Task to complete — Only an exact copy of the listing below will do.

Raw data —
++++++++
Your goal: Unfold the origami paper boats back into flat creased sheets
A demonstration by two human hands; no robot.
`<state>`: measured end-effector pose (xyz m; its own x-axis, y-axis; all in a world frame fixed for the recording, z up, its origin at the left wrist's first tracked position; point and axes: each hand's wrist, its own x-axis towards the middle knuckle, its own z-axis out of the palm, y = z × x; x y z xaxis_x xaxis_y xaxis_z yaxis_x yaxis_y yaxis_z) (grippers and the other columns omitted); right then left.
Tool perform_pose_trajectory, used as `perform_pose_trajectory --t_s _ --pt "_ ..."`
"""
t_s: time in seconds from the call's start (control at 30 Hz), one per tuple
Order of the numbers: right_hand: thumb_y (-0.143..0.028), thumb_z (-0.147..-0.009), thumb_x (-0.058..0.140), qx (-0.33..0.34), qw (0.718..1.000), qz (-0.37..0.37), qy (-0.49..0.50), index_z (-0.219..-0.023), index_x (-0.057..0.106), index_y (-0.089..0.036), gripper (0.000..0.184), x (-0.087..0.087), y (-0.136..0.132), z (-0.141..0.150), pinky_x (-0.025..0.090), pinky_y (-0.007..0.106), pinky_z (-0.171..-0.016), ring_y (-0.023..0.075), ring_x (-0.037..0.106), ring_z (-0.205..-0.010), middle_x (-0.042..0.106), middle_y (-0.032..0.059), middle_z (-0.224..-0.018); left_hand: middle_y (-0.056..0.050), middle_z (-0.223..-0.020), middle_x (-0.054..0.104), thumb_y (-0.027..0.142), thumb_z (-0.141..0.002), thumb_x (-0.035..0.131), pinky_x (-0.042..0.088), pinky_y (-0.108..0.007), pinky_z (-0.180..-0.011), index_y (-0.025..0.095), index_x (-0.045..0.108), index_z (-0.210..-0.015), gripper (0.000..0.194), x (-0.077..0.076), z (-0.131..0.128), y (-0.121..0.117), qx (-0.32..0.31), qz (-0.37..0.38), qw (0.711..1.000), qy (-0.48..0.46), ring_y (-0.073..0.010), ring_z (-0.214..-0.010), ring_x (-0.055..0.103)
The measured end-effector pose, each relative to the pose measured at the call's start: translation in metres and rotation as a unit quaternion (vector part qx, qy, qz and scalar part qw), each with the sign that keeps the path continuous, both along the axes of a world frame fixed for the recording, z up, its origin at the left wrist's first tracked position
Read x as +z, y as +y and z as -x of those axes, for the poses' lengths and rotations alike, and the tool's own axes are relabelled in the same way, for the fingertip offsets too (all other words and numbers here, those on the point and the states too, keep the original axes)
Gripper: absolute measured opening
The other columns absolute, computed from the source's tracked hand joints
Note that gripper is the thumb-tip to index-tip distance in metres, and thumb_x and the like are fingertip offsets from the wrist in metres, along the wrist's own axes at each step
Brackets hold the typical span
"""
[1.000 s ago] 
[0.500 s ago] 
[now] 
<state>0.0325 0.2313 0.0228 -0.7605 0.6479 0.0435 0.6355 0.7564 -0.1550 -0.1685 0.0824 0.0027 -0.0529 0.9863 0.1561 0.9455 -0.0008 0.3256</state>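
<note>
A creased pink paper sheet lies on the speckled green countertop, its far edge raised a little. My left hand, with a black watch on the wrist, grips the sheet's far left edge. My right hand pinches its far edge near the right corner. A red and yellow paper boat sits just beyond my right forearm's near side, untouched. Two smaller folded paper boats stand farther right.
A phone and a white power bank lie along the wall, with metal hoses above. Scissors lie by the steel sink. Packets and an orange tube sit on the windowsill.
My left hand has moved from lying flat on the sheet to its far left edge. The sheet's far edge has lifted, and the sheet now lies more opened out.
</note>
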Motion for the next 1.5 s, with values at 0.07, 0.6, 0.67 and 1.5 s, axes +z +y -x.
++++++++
Response area —
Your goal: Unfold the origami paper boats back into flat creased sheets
A demonstration by two human hands; no robot.
`<state>`: measured end-effector pose (xyz m; its own x-axis, y-axis; all in a world frame fixed for the recording, z up, its origin at the left wrist's first tracked position; point and axes: each hand's wrist, its own x-axis towards the middle knuckle, its own z-axis out of the palm, y = z × x; x y z xaxis_x xaxis_y xaxis_z yaxis_x yaxis_y yaxis_z) (grippers and the other columns omitted); right then left.
Tool perform_pose_trajectory, used as `perform_pose_trajectory --t_s _ --pt "_ ..."`
"""
t_s: time in seconds from the call's start (control at 30 Hz), one per tuple
Order of the numbers: right_hand: thumb_y (-0.143..0.028), thumb_z (-0.147..-0.009), thumb_x (-0.058..0.140), qx (-0.33..0.34), qw (0.718..1.000), qz (-0.37..0.37), qy (-0.49..0.50), index_z (-0.219..-0.023), index_x (-0.057..0.106), index_y (-0.089..0.036), gripper (0.000..0.184), x (-0.087..0.087), y (-0.136..0.132), z (-0.141..0.150), pinky_x (-0.025..0.090), pinky_y (-0.007..0.106), pinky_z (-0.171..-0.016), ring_y (-0.023..0.075), ring_x (-0.037..0.106), ring_z (-0.205..-0.010), middle_x (-0.042..0.106), middle_y (-0.032..0.059), middle_z (-0.224..-0.018); left_hand: middle_y (-0.056..0.050), middle_z (-0.223..-0.020), middle_x (-0.054..0.104), thumb_y (-0.027..0.142), thumb_z (-0.141..0.002), thumb_x (-0.035..0.131), pinky_x (-0.042..0.088), pinky_y (-0.108..0.007), pinky_z (-0.180..-0.011), index_y (-0.025..0.095), index_x (-0.045..0.108), index_z (-0.210..-0.015), gripper (0.000..0.194), x (-0.077..0.076), z (-0.131..0.128), y (-0.121..0.117), qx (-0.32..0.31), qz (-0.37..0.38), qw (0.711..1.000), qy (-0.48..0.46), ring_y (-0.073..0.010), ring_z (-0.214..-0.010), ring_x (-0.055..0.103)
The measured end-effector pose, each relative to the pose measured at the call's start: translation in metres and rotation as a unit quaternion (vector part qx, qy, qz and scalar part qw), each with the sign that keeps the path continuous, both along the axes of a world frame fixed for the recording, z up, its origin at the left wrist's first tracked position
Read x as +z, y as +y and z as -x of those axes, for the poses' lengths and rotations alike, and the tool's own axes are relabelled in the same way, for the fingertip offsets too (all other words and numbers here, those on the point and the states too, keep the original axes)
Gripper: absolute measured opening
The other columns absolute, computed from the source's tracked hand joints
Note that gripper is the thumb-tip to index-tip distance in metres, and thumb_x and the like are fingertip offsets from the wrist in metres, along the wrist's own axes at each step
Brackets hold the typical span
"""
[1.000 s ago] 
[0.500 s ago] 
[now] 
<state>0.0325 0.2313 0.0228 -0.7605 0.6479 0.0435 0.6355 0.7564 -0.1550 -0.1685 0.0824 0.0027 -0.0529 0.9863 0.1561 0.9455 -0.0008 0.3256</state>
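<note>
A creased pink paper sheet lies on the speckled green countertop, its far edge raised a little. My left hand, with a black watch on the wrist, grips the sheet's far left edge. My right hand pinches its far edge near the right corner. A red and yellow paper boat sits just beyond my right forearm's near side, untouched. Two smaller folded paper boats stand farther right.
A phone and a white power bank lie along the wall, with metal hoses above. Scissors lie by the steel sink. Packets and an orange tube sit on the windowsill.
My left hand has moved from lying flat on the sheet to its far left edge. The sheet's far edge has lifted, and the sheet now lies more opened out.
</note>
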Motion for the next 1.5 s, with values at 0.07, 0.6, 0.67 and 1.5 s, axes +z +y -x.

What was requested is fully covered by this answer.